Дежурный по полиции, с сонным видом, по первому же требованию Дубровского выдал ему ключи от комнаты и услужливо спросил:
— Не требуется ли еще чего-нибудь?
— Нет, нет. Мы ненадолго, — ответил Дубровский. Оставшись в комнате наедине с Михаилом Высочиным, Дубровский разрешил тому сесть. Сам уселся за стол напротив и пытливо заглянул в его глаза. Михаил виновато потупил взор.
— Так вот, Михаил Высочин, сегодня протокола я вести не буду. Для этого у нас впереди много времени. А пока расскажите мне все про вашу партизанскую банду. Все, что вы о ней знаете.
— Никакой банды я знать не знаю. Я честно работаю на шахте.
— А вы не торопитесь с ответом. Подумайте хорошенько. Чистосердечное признание может спасти вам жизнь.
— А мне и думать нечего. Я…
— Постойте, постойте… Поднимите глаза.
Михаил с трудом оторвал взгляд от поверхности стола и посмотрел на Дубровского. В его серых, чуть расширенных глазах чувствовался испуг, но вместе с тем в них сквозила и решимость.

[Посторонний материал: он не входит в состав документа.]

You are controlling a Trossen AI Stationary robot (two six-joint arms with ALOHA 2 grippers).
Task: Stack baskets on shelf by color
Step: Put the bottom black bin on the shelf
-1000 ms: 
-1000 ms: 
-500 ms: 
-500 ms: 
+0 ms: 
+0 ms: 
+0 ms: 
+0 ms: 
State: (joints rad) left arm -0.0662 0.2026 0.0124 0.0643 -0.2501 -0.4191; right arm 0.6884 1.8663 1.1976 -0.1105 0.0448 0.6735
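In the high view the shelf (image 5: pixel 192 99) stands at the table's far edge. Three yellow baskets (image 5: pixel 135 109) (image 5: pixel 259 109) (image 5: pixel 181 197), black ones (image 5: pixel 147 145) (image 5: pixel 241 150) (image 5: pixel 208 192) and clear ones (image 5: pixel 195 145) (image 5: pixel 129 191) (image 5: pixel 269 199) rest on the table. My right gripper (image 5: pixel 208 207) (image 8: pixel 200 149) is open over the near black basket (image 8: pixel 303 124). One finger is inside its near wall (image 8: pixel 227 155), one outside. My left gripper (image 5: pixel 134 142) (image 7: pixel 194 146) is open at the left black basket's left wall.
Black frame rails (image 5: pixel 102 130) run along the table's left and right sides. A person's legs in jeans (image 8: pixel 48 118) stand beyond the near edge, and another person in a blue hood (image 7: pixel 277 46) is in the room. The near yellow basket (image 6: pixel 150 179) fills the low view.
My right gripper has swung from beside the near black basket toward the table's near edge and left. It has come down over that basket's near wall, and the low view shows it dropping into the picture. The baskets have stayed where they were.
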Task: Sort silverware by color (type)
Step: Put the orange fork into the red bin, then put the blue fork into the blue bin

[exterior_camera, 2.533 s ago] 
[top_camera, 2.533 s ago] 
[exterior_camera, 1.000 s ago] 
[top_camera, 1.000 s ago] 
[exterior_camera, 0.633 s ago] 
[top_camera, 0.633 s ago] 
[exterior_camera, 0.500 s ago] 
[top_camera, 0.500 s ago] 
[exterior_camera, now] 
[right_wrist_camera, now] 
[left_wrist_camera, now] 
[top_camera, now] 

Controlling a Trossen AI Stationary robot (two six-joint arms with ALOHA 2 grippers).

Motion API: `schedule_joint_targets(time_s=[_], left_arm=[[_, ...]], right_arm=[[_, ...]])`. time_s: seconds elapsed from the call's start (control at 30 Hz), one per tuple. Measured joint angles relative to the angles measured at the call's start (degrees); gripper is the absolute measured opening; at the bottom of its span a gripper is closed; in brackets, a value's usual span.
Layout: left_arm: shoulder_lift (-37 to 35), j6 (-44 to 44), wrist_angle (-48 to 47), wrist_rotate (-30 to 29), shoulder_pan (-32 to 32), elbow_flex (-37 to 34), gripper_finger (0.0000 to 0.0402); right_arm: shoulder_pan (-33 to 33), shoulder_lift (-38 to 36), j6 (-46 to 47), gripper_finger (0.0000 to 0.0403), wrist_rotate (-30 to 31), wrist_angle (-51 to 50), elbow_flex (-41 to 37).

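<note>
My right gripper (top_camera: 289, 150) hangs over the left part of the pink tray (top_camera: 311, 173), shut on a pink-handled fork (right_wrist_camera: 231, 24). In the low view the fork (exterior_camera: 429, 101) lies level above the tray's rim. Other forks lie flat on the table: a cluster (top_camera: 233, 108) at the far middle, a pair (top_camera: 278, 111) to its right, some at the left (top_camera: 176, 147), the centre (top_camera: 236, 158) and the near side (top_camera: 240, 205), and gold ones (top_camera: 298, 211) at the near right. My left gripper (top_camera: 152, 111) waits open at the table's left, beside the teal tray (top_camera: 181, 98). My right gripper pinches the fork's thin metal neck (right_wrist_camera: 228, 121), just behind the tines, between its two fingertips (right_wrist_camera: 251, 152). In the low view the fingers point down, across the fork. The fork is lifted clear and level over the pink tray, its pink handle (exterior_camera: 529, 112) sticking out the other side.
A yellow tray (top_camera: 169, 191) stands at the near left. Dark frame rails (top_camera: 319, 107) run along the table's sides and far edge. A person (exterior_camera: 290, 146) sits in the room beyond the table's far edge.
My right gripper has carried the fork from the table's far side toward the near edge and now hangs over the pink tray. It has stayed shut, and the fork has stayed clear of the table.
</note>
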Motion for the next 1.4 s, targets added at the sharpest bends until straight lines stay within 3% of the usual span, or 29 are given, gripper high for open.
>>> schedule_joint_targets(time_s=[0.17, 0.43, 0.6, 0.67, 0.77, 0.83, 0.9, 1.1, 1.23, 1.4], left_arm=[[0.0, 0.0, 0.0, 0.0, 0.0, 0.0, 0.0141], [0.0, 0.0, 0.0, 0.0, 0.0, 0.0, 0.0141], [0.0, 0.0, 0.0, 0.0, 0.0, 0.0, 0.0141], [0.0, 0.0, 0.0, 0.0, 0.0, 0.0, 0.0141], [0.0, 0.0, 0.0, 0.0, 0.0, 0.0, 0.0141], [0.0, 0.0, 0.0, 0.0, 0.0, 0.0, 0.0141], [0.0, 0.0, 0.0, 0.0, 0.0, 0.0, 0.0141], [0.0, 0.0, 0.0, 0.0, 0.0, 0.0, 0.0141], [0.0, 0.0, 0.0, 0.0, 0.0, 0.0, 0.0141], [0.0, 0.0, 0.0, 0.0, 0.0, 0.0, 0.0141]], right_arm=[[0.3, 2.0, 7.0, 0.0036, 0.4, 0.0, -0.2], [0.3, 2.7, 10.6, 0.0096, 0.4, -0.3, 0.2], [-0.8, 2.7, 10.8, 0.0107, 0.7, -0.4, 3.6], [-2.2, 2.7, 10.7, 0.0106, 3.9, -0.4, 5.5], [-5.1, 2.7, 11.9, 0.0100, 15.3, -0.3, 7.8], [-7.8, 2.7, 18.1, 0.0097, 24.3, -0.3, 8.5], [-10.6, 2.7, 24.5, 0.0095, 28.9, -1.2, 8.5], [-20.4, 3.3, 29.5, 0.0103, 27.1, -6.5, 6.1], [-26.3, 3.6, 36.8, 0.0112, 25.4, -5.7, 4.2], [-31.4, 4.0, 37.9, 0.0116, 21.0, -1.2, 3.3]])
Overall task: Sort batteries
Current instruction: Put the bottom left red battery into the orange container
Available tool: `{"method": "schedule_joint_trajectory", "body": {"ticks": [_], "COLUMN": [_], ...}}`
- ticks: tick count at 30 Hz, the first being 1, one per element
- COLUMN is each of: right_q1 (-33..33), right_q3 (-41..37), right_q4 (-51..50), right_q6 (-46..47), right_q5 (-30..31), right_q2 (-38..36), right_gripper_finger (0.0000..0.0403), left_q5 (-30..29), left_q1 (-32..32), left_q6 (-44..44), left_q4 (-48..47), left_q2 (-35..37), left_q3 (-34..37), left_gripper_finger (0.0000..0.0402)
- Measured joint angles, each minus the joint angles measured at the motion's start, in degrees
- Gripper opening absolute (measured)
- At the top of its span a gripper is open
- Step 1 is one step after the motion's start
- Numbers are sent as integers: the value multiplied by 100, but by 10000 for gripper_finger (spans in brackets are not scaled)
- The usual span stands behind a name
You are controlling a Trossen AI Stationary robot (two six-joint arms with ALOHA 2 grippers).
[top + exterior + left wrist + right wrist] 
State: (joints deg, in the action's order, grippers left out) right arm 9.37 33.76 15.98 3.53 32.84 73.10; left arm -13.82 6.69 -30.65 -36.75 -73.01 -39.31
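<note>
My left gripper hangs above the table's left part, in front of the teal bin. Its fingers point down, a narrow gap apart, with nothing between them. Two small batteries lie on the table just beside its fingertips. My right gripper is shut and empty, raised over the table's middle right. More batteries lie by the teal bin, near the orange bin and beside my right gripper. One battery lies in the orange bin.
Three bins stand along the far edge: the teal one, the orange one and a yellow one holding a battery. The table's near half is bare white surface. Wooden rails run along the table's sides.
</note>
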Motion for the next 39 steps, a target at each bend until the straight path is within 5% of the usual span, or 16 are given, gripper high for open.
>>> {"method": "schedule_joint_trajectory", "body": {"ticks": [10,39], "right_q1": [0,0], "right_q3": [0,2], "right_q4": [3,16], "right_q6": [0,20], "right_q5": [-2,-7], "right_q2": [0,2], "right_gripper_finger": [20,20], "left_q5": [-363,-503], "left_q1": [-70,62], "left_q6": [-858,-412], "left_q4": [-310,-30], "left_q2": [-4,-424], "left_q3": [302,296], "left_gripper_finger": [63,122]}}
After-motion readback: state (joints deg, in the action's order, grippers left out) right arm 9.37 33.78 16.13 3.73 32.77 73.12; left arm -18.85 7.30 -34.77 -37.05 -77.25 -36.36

— А откуда у вас листовки со сводками Советского информбюро?
— И про листовки я ничего не знаю.
— Так. И Лидию Смердову вы тоже не знаете?
— Не знаю я никакой Лидии.
— Как же так? А брату вашему про какую Лиду говорили?
Михаил Высочин вновь потупил взор. Потом с трудом выдавил из себя:
— Есть у меня девушка. Лидой зовут. А вы все Лидия да Лидия. Вот я и попутал.
— А какие листовки вы ей давали?
— Не давал я ей ничего. Зачем это мне? У меня мать при Советской власти арестовали. До сих пор не знаю, жива ли, погибла ли. Думал, при новой власти спокойнее будет. А вы и меня туда же. Что я вам сделал?
— Пока ничего особенного, распространяли антигерманские листовки. Но ведь кто-то взорвал водокачку, кто-то поджег маслозавод. Разве не ясно, в Кадиевке действует партизанская банда.
— А при чем тут я? Что, на мне свет клином сошелся?
— Не только вы. Есть еще некто Кононенко. Вы его знаете? При упоминании Кононенко плечи Михаила Высочина как-то сникли. Не поднимая головы, он ответил:
— Нет. Кононенко я тоже не знаю.
— Еще раз прошу вас подумать серьезно о своем положении. Сейчас я с вами спокойно разговариваю. Но у меня есть средство заставить вас говорить правду. Не вынуждайте меня прибегать к крайностям.
— Я говорю правду. Я ничего не знаю про партизан. И никакого Кононенко не знаю.
— Могу напомнить. Он был директором совхоза неподалеку от Кадиевки.
— Я в совхозе не работал. Откуда мне его знать?
— Ну, допустим. А Василия Иванова вы тоже не знали?
Михаил Высочин недобрым взглядом посмотрел на Дубровского.
— Так знали или не знали? — повторил тот.
— Как не знать! Был мужем моей сестры.
— А почему был?
— Потому что был, да весь вышел. Говорят, расстреляли его…
— Кто расстрелял? — не унимался Дубровский.
— А кто его знает! Он еще до прихода немцев с квартиры исчез. Может, русские и расстреляли.